What you should do:
Your copy should repeat each record below exactly and contain no images.

(Data records)
"""

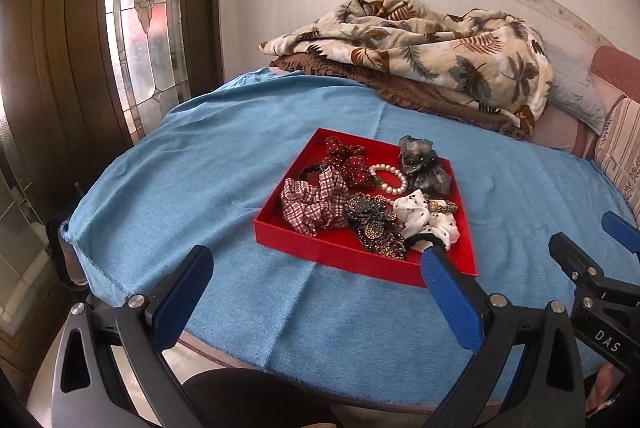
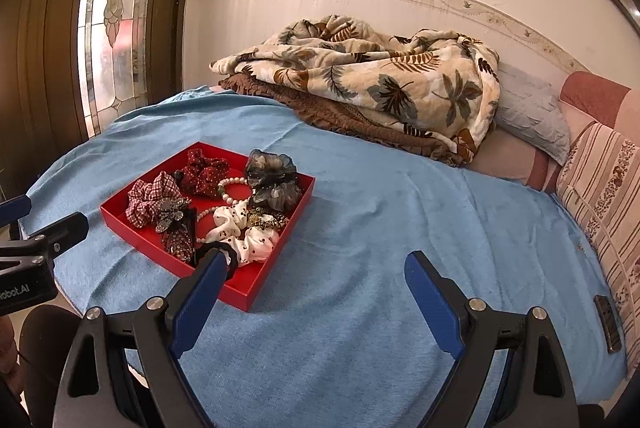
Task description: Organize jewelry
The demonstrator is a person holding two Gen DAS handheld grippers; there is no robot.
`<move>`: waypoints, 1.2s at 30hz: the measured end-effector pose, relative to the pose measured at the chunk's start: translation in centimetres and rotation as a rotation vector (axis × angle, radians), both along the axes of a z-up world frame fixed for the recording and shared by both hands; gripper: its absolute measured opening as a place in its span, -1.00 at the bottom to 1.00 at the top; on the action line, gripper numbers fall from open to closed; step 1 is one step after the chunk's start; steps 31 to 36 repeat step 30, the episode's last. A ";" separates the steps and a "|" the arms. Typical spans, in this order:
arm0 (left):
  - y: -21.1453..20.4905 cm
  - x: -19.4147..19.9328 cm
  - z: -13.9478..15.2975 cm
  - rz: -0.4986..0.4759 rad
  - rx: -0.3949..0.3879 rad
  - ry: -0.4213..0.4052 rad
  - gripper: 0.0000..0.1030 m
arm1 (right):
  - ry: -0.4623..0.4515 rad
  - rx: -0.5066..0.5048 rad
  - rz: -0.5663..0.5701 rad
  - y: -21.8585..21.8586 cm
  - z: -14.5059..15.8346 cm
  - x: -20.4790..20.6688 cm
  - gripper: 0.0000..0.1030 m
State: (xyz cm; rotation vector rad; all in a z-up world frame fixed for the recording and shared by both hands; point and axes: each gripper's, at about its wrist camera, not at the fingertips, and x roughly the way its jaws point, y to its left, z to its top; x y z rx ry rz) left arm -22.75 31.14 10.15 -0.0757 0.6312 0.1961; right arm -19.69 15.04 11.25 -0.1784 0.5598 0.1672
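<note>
A red tray (image 1: 280, 234) (image 2: 256, 292) sits on the blue cloth. It holds a plaid scrunchie (image 1: 314, 202) (image 2: 150, 198), a red dotted scrunchie (image 1: 346, 160) (image 2: 202, 174), a pearl bracelet (image 1: 388, 178) (image 2: 232, 188), a grey organza flower (image 1: 426, 164) (image 2: 274, 178), a white dotted scrunchie (image 1: 426, 218) (image 2: 244, 228), beaded clips (image 1: 374, 226) (image 2: 176, 224) and a black hair tie (image 2: 224, 252). My left gripper (image 1: 316, 264) is open and empty, in front of the tray. My right gripper (image 2: 316, 268) is open and empty, at the tray's near right corner.
The blue cloth (image 1: 200, 168) (image 2: 400, 208) covers a bed. Folded leaf-print blankets (image 1: 420, 48) (image 2: 372, 76) lie at the back. Pillows (image 2: 600, 188) line the right side. A dark remote (image 2: 608, 324) lies at the right edge. A glass door (image 1: 136, 28) stands on the left.
</note>
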 end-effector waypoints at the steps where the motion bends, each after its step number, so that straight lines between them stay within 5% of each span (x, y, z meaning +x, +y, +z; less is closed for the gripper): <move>1: 0.0 0.1 -0.1 0.002 0.003 0.004 1.00 | 0.003 0.000 0.000 0.0 -0.1 0.1 0.81; 36: 0.0 0.9 -0.7 0.057 0.035 0.030 1.00 | 0.044 -0.006 0.050 1.2 -1.3 1.0 0.81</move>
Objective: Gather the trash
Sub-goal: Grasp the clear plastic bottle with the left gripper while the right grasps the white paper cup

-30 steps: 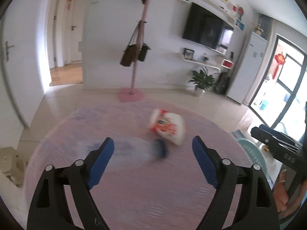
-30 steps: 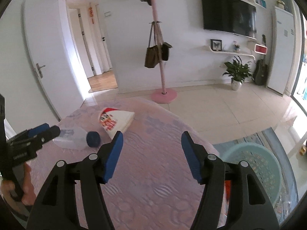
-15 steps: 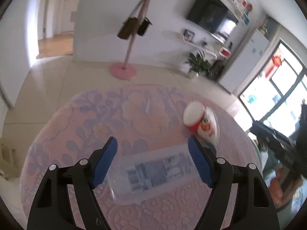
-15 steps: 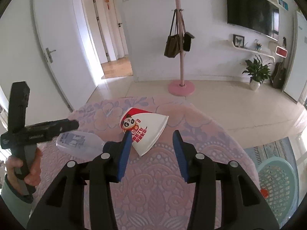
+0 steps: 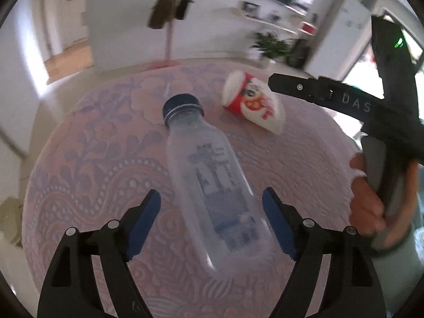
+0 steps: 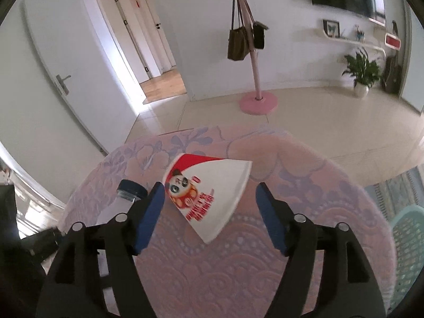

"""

Exercise answer:
Task description: Organize jewelry
The demonstrator is a person holding two Gen DAS handheld grippers; there is no robot.
`<move>`: waypoints, 1.2s at 30hz: the measured end-effector pose, relative to the pose measured at the chunk's start: translation in centimetres and rotation as a rotation vector (axis × angle, radians), both along the axes of a z-up world frame fixed for the recording and shared by both hands; gripper: its absolute measured opening as a place in its span, -1.00 at the bottom to 1.00 at the top; on the action line, gripper numbers fall from open to closed; step 1 is one step after the chunk's start; steps 31 to 36 repeat step 30, the episode's last. A ";" separates the steps and a "|" the arms. Typical spans, in this order:
arm0 (left):
  - y: -21.1453..20.4905 cm
  - x: -19.4147..19.9328 cm
  - z: -13.9478..15.2975 cm
  - rz: -0.4986..0.4759 rad
  - rx: -0.3949..0.3879 rad
  - ry: -0.4213..0.4052 rad
  - gripper: 0.0000..0.1030 m
arm1 (right):
  - ry: -0.4623..0.4515 rad
  - rx: -0.5066..0.5048 rad
  - rz: -0.5663..0.5701 rad
  - y: -21.8585..21.8586 cm
  - z: -14.5059..15.8346 cm
  - x: -20.4790..20.6688 cm
  - gripper: 0.0000..0.1030 m
State: (xyz cm; rotation vector rad; all in a z-up world frame fixed for the recording and shared by both hands; point and axes: each gripper's, at about its wrist camera, not at the fingertips, and x roughly the way its jaws point, y to its left, z to its top; x y z rx ry rz) left arm -22.75 31.14 10.15 -0.0757 0.6312 0.1961; right arm -19.69 15.04 11.25 -0.1784 0.5598 0.1672
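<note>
A red tray (image 1: 280, 234) (image 2: 256, 292) sits on the blue cloth. It holds a plaid scrunchie (image 1: 314, 202) (image 2: 150, 198), a red dotted scrunchie (image 1: 346, 160) (image 2: 202, 174), a pearl bracelet (image 1: 388, 178) (image 2: 232, 188), a grey organza flower (image 1: 426, 164) (image 2: 274, 178), a white dotted scrunchie (image 1: 426, 218) (image 2: 244, 228), beaded clips (image 1: 374, 226) (image 2: 176, 224) and a black hair tie (image 2: 224, 252). My left gripper (image 1: 316, 264) is open and empty, in front of the tray. My right gripper (image 2: 316, 268) is open and empty, at the tray's near right corner.
The blue cloth (image 1: 200, 168) (image 2: 400, 208) covers a bed. Folded leaf-print blankets (image 1: 420, 48) (image 2: 372, 76) lie at the back. Pillows (image 2: 600, 188) line the right side. A dark remote (image 2: 608, 324) lies at the right edge. A glass door (image 1: 136, 28) stands on the left.
</note>
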 end-effector waypoints at the steps where the motion bends, each after its step number, so that straight lines between them stay within 5% of each span (x, y, z meaning +x, +y, +z; less is closed for the gripper): <move>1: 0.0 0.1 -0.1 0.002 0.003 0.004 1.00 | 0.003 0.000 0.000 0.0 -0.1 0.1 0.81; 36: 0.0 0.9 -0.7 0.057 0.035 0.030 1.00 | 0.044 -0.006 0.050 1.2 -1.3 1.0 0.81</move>
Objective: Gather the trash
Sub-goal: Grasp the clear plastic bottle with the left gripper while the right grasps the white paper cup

-30 steps: 
-30 steps: 
-15 steps: 
-15 steps: 
+0 steps: 
+0 steps: 

No further output is required, since the answer is complete.